I'm ultimately trying to read a file, store in a blob in a Cassandra database, then later write it back to disk. Was having issues, and simplified to the following code that demonstrates the issue. The same code works fine with .txt and .csv files, but doesn't work with an Excel spreadsheet. I'm not sure if it's an encoding issue, and how to fix it. I tried Encoding.Unicode, but that didn't work either.

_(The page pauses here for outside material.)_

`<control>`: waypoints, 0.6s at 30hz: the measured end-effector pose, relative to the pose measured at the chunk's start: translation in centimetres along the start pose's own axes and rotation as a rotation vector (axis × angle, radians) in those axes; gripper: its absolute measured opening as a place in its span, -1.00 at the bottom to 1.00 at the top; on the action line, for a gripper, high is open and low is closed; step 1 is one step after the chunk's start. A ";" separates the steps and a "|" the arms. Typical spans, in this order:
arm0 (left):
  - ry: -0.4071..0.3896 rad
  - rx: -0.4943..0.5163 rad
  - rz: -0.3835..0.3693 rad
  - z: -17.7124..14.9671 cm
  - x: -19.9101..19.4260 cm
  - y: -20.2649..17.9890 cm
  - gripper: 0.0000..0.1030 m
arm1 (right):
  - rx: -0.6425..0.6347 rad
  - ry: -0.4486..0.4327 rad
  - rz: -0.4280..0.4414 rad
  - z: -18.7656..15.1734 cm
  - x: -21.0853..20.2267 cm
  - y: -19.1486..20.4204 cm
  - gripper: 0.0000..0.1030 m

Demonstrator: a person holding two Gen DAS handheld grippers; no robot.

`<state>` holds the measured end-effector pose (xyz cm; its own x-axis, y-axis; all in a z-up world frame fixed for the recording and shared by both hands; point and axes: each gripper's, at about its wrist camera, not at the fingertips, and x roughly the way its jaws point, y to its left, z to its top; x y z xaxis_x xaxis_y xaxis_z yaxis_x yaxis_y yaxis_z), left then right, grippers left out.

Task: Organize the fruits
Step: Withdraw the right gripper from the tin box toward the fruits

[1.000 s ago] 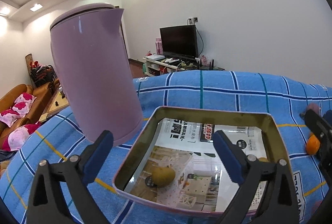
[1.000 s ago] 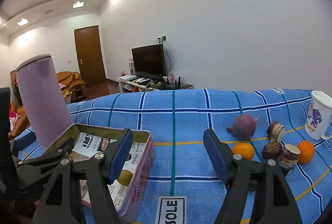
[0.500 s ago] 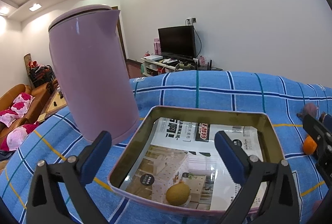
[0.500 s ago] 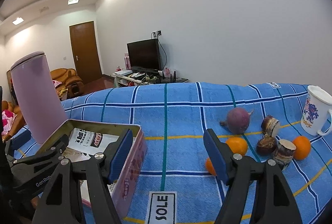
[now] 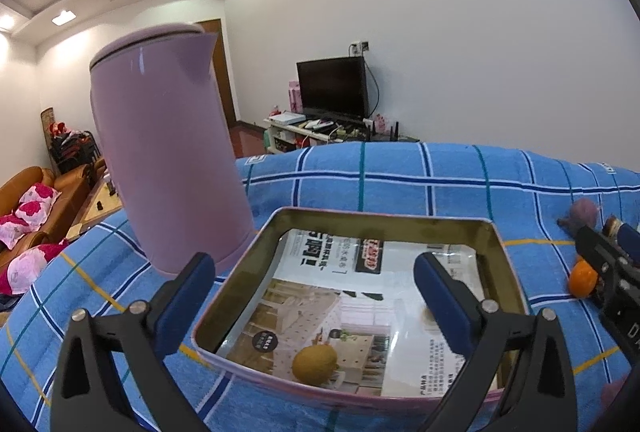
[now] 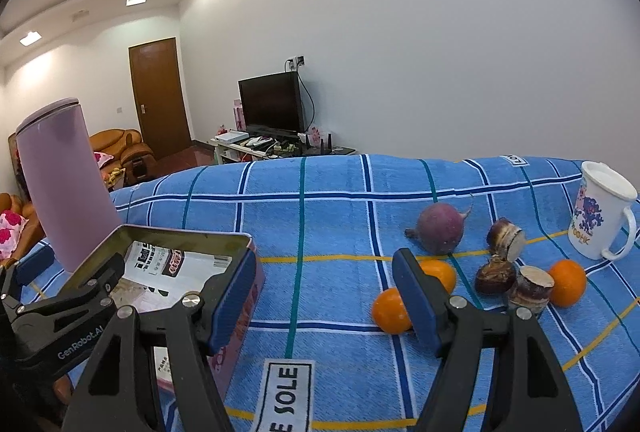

static void testFileReadWrite()
{
    string filenameIn = @"c:\demo\Timesheet.xls";
    string filenameOut1 = @"c:\demo\Timesheet_Test1.xls";
    string filenameOut2 = @"c:\demo\Timesheet_Test2.xls";

    string fileContents1 = File.ReadAllText(filenameIn);
    File.WriteAllText(filenameOut1, fileContents1);

    string fileContents2 = File.ReadAllText(filenameIn, Encoding.Unicode);
    File.WriteAllText(filenameOut2, fileContents2, Encoding.Unicode);
}

Original file size was 536,576. Test1 was 1,282,808 and Test2 was 536,578. Obviously, I want the same size file out as I read in, then I will do a file compare on it to validate it. I also want the program to work with any file type, it's just that Excel was the first one that demonstrated the issue.

NealWalters
  • 17,197
  • 42
  • 141
  • 251
  • 2
    An Excel file is not a text file and you can't read it as such. – Equalsk Apr 12 '17 at 14:46
  • 2
    What are you trying to do? Excel files are binary (zipped XML actually). Why are you trying to treat it as *text*? – Panagiotis Kanavos Apr 12 '17 at 14:47
  • 1
    BTW the code is wrong for text files too. You are *changing* the files without realizing it. `ReadAllText` converts ASCII text to Unicode. `WriteAllText` writes out UTF8. If you want to read and write the exact same byts, use. `ReadAllBytes` – Panagiotis Kanavos Apr 12 '17 at 14:48
  • My bad, thought all bytes were "text" and could be represented by a string. Need to re-read definition of text then. I know a string isn't exactly an array of bytes, but isn't almost the same? – NealWalters Apr 12 '17 at 14:56
  • Also, does the program have to know if the file is unicode or not? Or will use Read/write AllBytes handle any type of file? – NealWalters Apr 12 '17 at 14:57
  • You can represent bytes as text characters, but it would not be representative of the real object at all, even a string. You'd only need to know the encoding if you were trying to convert the byte array back to its string representation or something, for the straight storing/retrieving of files this is not necessary. – Equalsk Apr 12 '17 at 15:07

2 Answers2

3

Reading and writing binary files should be done using File.ReadAllBytes and File.WriteAllBytes instead. Hope it helps!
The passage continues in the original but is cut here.